'''
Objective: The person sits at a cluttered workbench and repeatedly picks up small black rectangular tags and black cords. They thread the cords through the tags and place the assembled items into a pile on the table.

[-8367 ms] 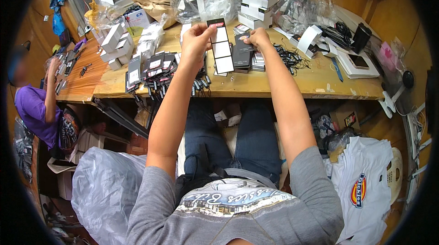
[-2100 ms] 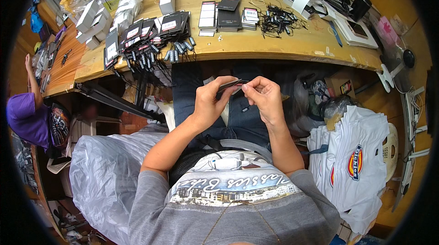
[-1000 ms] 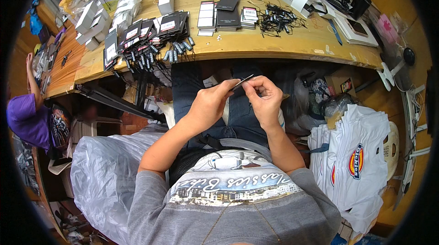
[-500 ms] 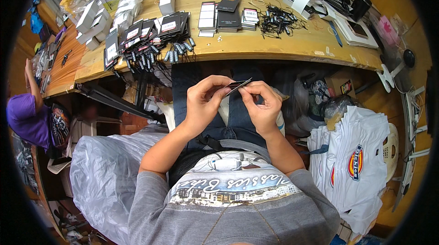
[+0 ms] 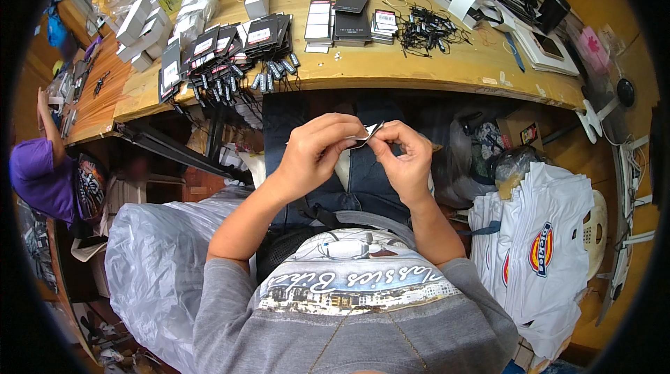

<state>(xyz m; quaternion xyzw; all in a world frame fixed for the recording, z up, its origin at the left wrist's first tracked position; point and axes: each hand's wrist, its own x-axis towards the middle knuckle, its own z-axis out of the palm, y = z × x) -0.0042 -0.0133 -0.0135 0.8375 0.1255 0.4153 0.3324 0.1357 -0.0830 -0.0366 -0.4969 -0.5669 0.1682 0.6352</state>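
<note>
Over my lap, both hands work close together at chest height on thin hang tags (image 5: 372, 134), dark on one face and white on the other. My left hand (image 5: 319, 151) is closed, fingertips pinching the left side of the cards. Opposite it, thumb and forefinger of my right hand (image 5: 403, 158) pinch their right edge. How many cards are held cannot be made out. Beyond the hands, at the table's near edge, lies a pile of black hang tags (image 5: 241, 46) with cords and small tabs hanging down. Right of it sit stacks of black tags (image 5: 352, 25) and a tangle of black strings (image 5: 431, 31).
The wooden table (image 5: 405, 75) stretches across the far side. White boxes (image 5: 143, 28) stand at its left. A large plastic bag (image 5: 164, 269) fills the left floor; folded white shirts (image 5: 537, 248) are stacked at right. A person in purple (image 5: 45, 178) is at far left.
A white card surface now shows between my fingers, where mostly dark card edges showed before. My left hand has shifted slightly. The view has barely moved.
</note>
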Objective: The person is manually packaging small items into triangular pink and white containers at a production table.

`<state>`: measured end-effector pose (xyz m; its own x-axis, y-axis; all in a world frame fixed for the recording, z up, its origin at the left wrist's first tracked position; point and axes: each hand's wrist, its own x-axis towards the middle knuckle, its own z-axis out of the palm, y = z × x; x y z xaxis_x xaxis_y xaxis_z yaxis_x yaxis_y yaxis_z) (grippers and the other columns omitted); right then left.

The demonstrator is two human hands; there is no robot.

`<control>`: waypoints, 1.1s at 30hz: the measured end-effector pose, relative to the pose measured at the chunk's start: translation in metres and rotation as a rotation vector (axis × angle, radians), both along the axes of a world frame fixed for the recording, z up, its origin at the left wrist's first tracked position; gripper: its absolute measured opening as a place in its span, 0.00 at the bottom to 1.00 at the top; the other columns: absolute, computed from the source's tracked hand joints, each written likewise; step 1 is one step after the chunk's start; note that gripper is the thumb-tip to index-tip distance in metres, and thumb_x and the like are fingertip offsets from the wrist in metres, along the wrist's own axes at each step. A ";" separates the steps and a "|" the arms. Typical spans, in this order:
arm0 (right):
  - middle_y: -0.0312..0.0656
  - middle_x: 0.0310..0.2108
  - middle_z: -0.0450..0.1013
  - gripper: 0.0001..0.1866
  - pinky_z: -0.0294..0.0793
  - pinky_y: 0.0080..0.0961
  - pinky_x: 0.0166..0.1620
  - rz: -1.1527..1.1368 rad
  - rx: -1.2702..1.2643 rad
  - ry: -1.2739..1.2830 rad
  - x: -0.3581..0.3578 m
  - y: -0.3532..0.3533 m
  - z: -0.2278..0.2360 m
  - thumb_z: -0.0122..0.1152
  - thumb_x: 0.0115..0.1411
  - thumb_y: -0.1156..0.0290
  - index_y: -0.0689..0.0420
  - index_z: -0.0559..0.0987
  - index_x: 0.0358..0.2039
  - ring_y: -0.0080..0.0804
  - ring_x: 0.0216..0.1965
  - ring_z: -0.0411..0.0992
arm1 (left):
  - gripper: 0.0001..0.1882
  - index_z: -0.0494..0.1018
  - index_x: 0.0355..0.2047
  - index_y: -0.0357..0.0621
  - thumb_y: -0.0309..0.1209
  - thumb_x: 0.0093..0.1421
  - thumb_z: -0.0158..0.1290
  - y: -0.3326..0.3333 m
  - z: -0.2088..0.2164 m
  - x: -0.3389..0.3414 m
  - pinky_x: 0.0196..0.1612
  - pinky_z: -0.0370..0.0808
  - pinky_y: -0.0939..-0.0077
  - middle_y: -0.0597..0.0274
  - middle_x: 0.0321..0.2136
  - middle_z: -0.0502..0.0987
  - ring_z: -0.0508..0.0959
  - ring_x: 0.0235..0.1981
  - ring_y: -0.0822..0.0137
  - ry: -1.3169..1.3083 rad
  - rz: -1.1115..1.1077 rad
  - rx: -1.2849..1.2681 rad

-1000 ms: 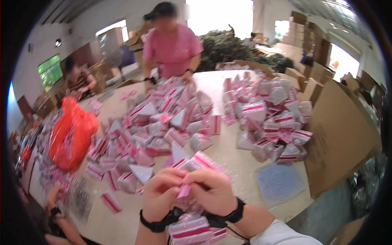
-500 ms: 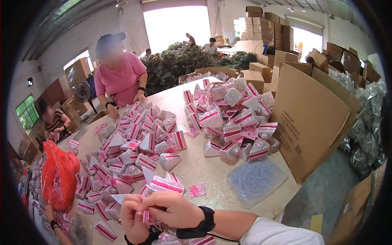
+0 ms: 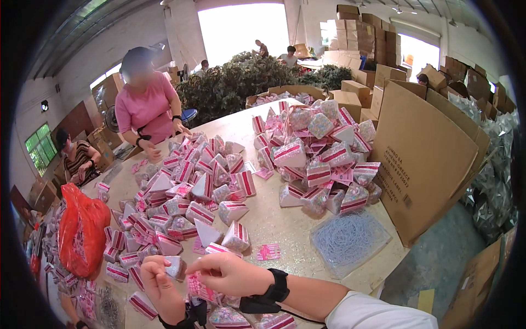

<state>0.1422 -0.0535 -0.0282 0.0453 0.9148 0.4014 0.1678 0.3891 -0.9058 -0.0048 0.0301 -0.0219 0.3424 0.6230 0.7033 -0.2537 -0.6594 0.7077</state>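
Note:
My left hand is raised over the near edge of the table, its fingers curled and its fingertips close together; anything between them is too small to make out. To its right, my right hand has thumb and forefinger pinched, pointing at the left hand with a gap between. A pink printed card shows just under the right hand's fingers; whether it hangs from them is unclear. Behind the hands lie glittery cake-slice ornaments, one of them a white-and-pink slice. Another flat pink card rests on the table.
Heaps of cake-slice ornaments cover much of the table. At right are a clear tray of pale strings and a tall cardboard box. A red plastic bag sits left. A co-worker in pink stands across.
My hands, earlier together at a small pink piece, have come apart, the left moving left. The pink card now shows below the right hand. The view has shifted slightly.

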 end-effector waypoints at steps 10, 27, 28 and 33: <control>0.41 0.26 0.68 0.06 0.67 0.26 0.30 -0.121 0.138 -0.096 -0.004 -0.003 -0.002 0.58 0.54 0.74 0.59 0.76 0.34 0.34 0.27 0.68 | 0.19 0.60 0.27 0.42 0.45 0.62 0.46 -0.013 0.006 0.009 0.46 0.61 0.71 0.61 0.30 0.62 0.65 0.39 0.65 0.220 -0.071 0.039; 0.44 0.26 0.69 0.05 0.67 0.27 0.31 -0.279 0.235 -0.024 -0.004 0.011 -0.014 0.57 0.54 0.77 0.62 0.74 0.31 0.36 0.28 0.68 | 0.12 0.72 0.36 0.36 0.30 0.55 0.56 0.009 -0.002 0.004 0.48 0.65 0.72 0.54 0.39 0.70 0.70 0.43 0.63 0.270 -0.199 0.002; 0.45 0.27 0.69 0.05 0.68 0.27 0.32 -0.278 0.221 -0.005 -0.004 0.011 -0.014 0.57 0.53 0.77 0.63 0.74 0.32 0.36 0.28 0.69 | 0.12 0.72 0.36 0.35 0.29 0.54 0.56 0.008 -0.002 0.005 0.48 0.65 0.74 0.54 0.38 0.70 0.70 0.42 0.64 0.259 -0.208 -0.069; 0.45 0.27 0.69 0.07 0.69 0.26 0.32 -0.272 0.170 0.053 -0.002 0.007 -0.009 0.57 0.53 0.77 0.63 0.74 0.33 0.35 0.27 0.69 | 0.09 0.73 0.35 0.34 0.23 0.53 0.56 0.012 -0.013 0.004 0.42 0.68 0.78 0.58 0.34 0.75 0.74 0.35 0.69 0.407 -0.287 -0.361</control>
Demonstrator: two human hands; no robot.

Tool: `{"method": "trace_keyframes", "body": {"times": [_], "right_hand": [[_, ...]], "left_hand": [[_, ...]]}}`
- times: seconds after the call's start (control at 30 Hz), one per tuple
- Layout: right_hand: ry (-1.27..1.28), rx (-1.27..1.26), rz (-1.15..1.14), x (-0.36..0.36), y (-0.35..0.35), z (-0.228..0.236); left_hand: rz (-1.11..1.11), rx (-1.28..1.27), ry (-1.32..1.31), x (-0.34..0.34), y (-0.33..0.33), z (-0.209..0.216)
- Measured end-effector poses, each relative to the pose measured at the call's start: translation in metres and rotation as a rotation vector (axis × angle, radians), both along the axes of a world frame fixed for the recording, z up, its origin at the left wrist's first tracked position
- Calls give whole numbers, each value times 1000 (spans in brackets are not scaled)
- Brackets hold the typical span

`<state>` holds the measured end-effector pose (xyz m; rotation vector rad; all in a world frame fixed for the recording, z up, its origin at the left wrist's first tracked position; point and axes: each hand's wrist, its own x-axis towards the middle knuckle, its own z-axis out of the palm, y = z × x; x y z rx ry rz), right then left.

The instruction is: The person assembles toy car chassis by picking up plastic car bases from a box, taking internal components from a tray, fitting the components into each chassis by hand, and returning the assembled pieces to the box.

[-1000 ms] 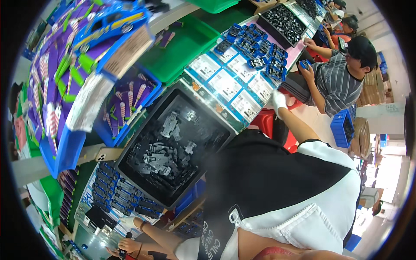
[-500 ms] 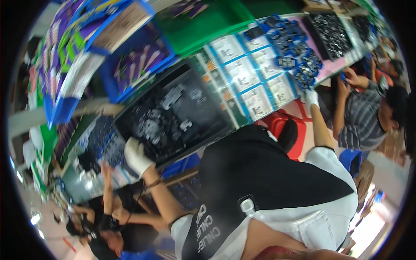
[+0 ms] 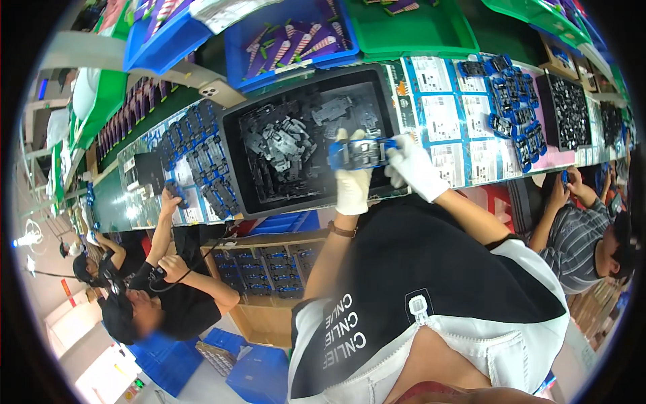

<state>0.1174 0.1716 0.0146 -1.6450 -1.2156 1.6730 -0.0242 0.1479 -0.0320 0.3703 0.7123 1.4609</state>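
We judge the blue-black chassis light, stiff, best held edgewise (our left hand pinches it; our right hand curls at its end, grip unclear).

Loose parts in the tray, toy-car base over its right end! Left of the tray, base rows line the surface; right, label sheets, then clustered bases. Behind it, a bin; before it, a carton.

I'm seeing open room over flat sheets beside my right grip; blue car parts are blocking farther right.
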Motion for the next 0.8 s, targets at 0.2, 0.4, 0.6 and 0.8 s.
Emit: {"method": "trace_keyframes", "body": {"times": [0.2, 0.4, 0.6, 0.8], "right_hand": [[-259, 776, 518, -48, 50, -49], [-898, 1148, 629, -83, 121, -118], [-648, 1309, 608, -67, 148, -136], [-262, 519, 149, -75, 100, -54]], "left_hand": [[372, -72, -94, -82, -11, -6], [464, -142, -123, -113, -31, 10], [441, -243, -143, -115, -41, 27], [452, -235, -196, -104, -40, 33]]}}
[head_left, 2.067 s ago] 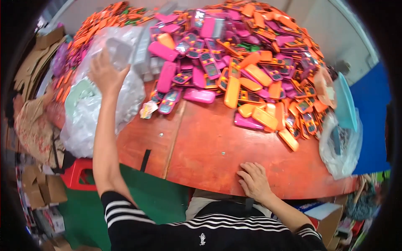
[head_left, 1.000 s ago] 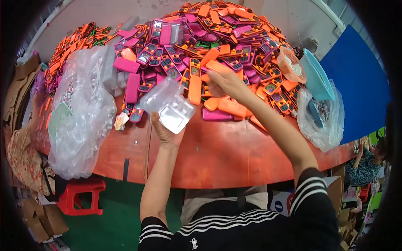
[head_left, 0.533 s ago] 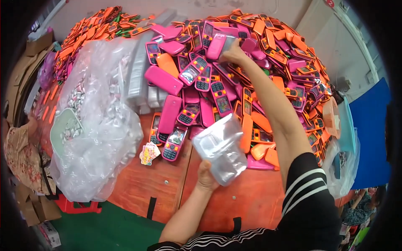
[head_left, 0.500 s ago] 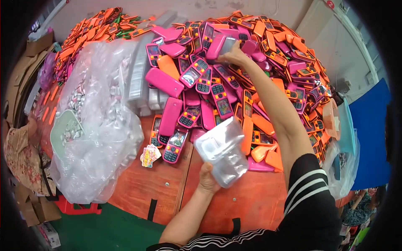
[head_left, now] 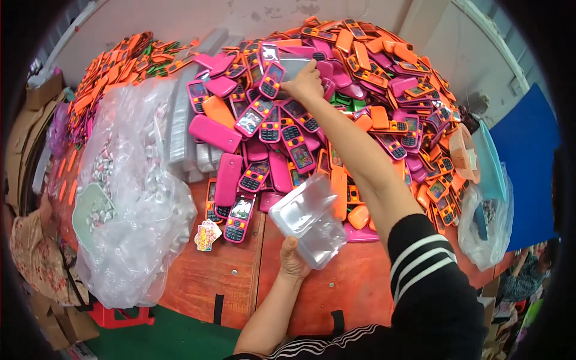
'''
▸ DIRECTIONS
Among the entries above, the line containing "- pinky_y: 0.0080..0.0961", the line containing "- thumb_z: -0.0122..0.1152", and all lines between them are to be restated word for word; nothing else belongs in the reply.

▸ WORKED SOLUTION
  - pinky_y: 0.0080..0.0961
  - pinky_x: 0.0166..0.1620
  - rz: -1.1527..1.1368 rad
  - rx: -1.2702..1.2643 rad
  - ry: -1.2739..1.2830 rad
  - x: -0.3581..0.3578 m
  - y: -0.3532..0.3533 m
  - z: -0.2278..0.2360 m
  - thumb_z: -0.0122..0.1152

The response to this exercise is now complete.